Baldness treatment in the works
RepliCel Life Sciences wants to turn back the clock on how you look and how you feel.
The Vancouver-based company is exploring the frontiers of regenerative medicine to treat injured tendons, pattern baldness and skin damaged by sun and age.
The world’s scientists have advanced from using chemical compounds to proteins and antibodies in their bid to reverse age-triggered wear and tear, says Lee Buckler, RepliCel’s vice-president of business and corporate development.
“We are the next wave of biotechnology. We use cells as medicines. We call this cell therapy,” Buckler says. “We’ll not only keep people looking younger but acting younger. It’s as much a matter of keeping the guy on the golf course as it is looking good while he’s golfing.”
At the core of RepliCel’s age-busting technology are cells called fibroblasts extracted from a patient’s own hair follicles. Fibroblasts produce Type 1 collagen, a protein that helps the body repair skin and connective tissue.

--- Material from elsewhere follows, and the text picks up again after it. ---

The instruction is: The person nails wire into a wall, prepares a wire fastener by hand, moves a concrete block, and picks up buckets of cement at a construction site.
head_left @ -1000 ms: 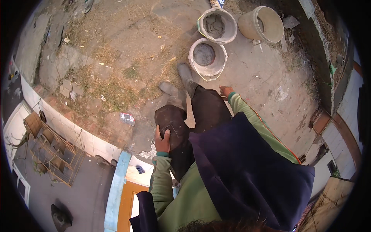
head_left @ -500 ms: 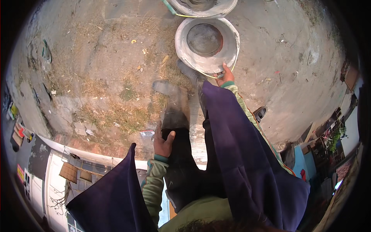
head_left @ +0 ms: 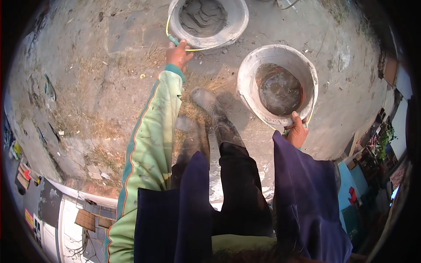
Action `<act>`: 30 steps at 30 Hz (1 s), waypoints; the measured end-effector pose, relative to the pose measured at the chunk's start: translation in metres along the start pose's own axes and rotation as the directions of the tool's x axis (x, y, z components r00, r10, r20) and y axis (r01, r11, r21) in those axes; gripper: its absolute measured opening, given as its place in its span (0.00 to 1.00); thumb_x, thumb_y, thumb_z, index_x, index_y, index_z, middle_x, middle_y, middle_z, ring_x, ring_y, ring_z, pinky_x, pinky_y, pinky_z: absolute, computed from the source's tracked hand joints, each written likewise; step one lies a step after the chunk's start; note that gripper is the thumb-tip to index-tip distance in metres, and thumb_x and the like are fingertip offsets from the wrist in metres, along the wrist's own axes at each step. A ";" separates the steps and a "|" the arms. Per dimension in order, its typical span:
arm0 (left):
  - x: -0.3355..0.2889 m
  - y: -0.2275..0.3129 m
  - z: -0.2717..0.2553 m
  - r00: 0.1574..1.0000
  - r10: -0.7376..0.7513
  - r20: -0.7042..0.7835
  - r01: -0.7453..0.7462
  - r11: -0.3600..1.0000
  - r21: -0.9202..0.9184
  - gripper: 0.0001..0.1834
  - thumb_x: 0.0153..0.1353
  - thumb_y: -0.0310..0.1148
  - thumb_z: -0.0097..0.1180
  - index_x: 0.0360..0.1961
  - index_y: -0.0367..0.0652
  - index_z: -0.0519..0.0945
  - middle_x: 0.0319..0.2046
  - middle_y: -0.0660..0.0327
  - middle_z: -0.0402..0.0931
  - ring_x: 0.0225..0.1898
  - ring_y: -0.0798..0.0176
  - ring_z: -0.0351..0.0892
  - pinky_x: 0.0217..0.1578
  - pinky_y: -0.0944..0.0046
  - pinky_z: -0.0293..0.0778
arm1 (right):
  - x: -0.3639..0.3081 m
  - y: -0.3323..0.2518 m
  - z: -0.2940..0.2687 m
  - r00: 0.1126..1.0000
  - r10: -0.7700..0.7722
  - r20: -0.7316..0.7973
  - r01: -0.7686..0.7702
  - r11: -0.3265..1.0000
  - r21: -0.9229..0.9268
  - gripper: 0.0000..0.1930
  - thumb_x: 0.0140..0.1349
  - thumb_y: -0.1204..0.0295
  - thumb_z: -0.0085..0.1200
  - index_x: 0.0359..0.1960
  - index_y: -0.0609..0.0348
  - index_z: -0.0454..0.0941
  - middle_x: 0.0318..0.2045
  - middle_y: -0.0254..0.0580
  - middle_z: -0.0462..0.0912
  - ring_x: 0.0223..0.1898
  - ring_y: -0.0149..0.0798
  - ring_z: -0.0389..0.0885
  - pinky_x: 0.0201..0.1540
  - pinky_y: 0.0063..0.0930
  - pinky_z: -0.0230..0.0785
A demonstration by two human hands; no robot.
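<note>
Two pale, cement-caked buckets are in front of me. The far bucket (head_left: 239,33) holds thick grey wet mortar (head_left: 202,18). Its yellow wire handle has a green grip (head_left: 173,40), and my left hand (head_left: 177,57) is closed on it at the bucket's near left side. To the right, the nearer bucket (head_left: 247,83) is tilted toward me with a dark, wet-looking bottom (head_left: 280,90). My right hand (head_left: 298,131) grips its handle at the near rim, thumb up against the rim; the other fingers are mostly hidden.
My boots (head_left: 221,125) stand on dusty ground with dry straw (head_left: 109,125). A low brick edge and white wall (head_left: 79,186) run at the lower left. Household clutter and a green plant (head_left: 386,142) are at the right. A thin hose or wire (head_left: 287,5) lies at the top.
My left hand has reached forward from beside my leg to the far bucket's handle. The near bucket, in my right hand, has moved right and toward me. More of the far bucket shows.
</note>
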State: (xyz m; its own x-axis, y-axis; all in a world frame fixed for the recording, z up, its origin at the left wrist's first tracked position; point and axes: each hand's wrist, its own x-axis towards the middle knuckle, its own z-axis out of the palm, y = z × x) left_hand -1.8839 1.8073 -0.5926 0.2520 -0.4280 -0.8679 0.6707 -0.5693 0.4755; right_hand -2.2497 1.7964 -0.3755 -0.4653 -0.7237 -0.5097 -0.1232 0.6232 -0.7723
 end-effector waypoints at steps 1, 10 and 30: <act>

“It’s like personalized medicine. You don’t have to pump yourself full of synthetics anymore. This uses your own cells.”
Injections of fibroblasts have been proven in the lab to help tendons repair themselves, reduce wrinkles and tone up skin, Buckler says. A different set of cells extracted from follicles is used to regenerate hair.

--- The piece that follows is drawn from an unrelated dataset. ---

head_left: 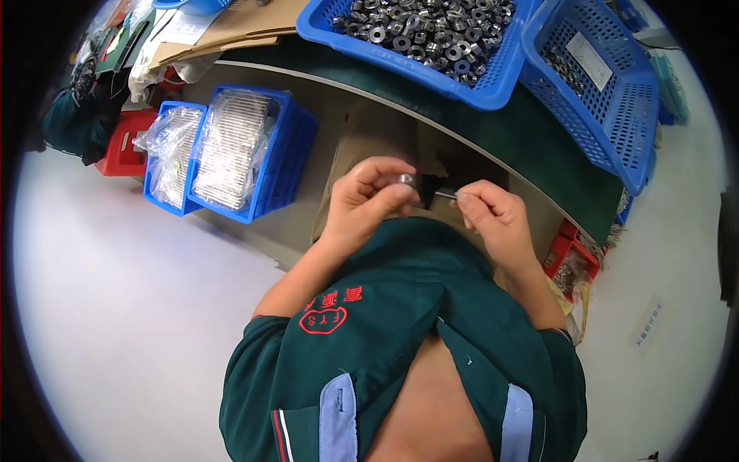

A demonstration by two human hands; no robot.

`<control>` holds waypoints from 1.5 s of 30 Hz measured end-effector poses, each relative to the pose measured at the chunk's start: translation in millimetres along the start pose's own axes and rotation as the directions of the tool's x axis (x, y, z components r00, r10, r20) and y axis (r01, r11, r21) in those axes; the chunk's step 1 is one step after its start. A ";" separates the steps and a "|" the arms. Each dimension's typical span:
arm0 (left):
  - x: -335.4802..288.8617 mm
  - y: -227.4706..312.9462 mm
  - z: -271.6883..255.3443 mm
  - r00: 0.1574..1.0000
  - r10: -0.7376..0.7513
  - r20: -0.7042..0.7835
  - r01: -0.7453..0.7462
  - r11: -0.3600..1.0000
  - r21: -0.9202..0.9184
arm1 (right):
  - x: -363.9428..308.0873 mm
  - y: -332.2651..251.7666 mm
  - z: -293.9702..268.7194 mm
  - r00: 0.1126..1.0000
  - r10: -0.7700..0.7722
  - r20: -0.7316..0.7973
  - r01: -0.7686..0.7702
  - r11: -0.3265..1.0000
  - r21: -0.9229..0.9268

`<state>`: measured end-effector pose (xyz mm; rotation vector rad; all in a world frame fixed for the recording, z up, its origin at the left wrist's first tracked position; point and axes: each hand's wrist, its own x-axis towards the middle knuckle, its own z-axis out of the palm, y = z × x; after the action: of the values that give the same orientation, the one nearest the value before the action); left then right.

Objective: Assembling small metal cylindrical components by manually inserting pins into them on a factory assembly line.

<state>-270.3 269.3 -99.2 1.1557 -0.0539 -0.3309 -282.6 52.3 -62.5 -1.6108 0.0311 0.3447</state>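
Observation:
My left hand is closed, pinching a small shiny metal ring-like part between thumb and fingers. Just to its right, my right hand is also closed and grips a thin metal rod. The rod's free end points left toward the metal part, with a gap between them. Both hands are above my lap, in front of the table edge. My fingers cover part of each piece.
On the green table, a blue basket holds many metal rings. A second blue basket tilts at the right. Blue bins with plastic-wrapped metal rods stand left; a red bin of small parts sits low right.

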 end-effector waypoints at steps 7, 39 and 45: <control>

The company has embarked on an aggressive program of trials on human subjects to prove to health regulators its approaches are safe and effective.
The need for three sets of trials for each therapy means RepliCel’s therapies are several years away from reaching the North American market, Buckler says.
RepliCel scored a coup in 2013 when it formed a partnership with Japanese cosmetic giant Shiseido. That partnership, and Japanese regulatory changes, mean RepliCel’s pattern baldness treatment will likely reach the Japanese market sooner than anywhere else, Buckler says.
Formed in 2010, RepliCel trades on the TSX venture exchange and employs about a dozen people.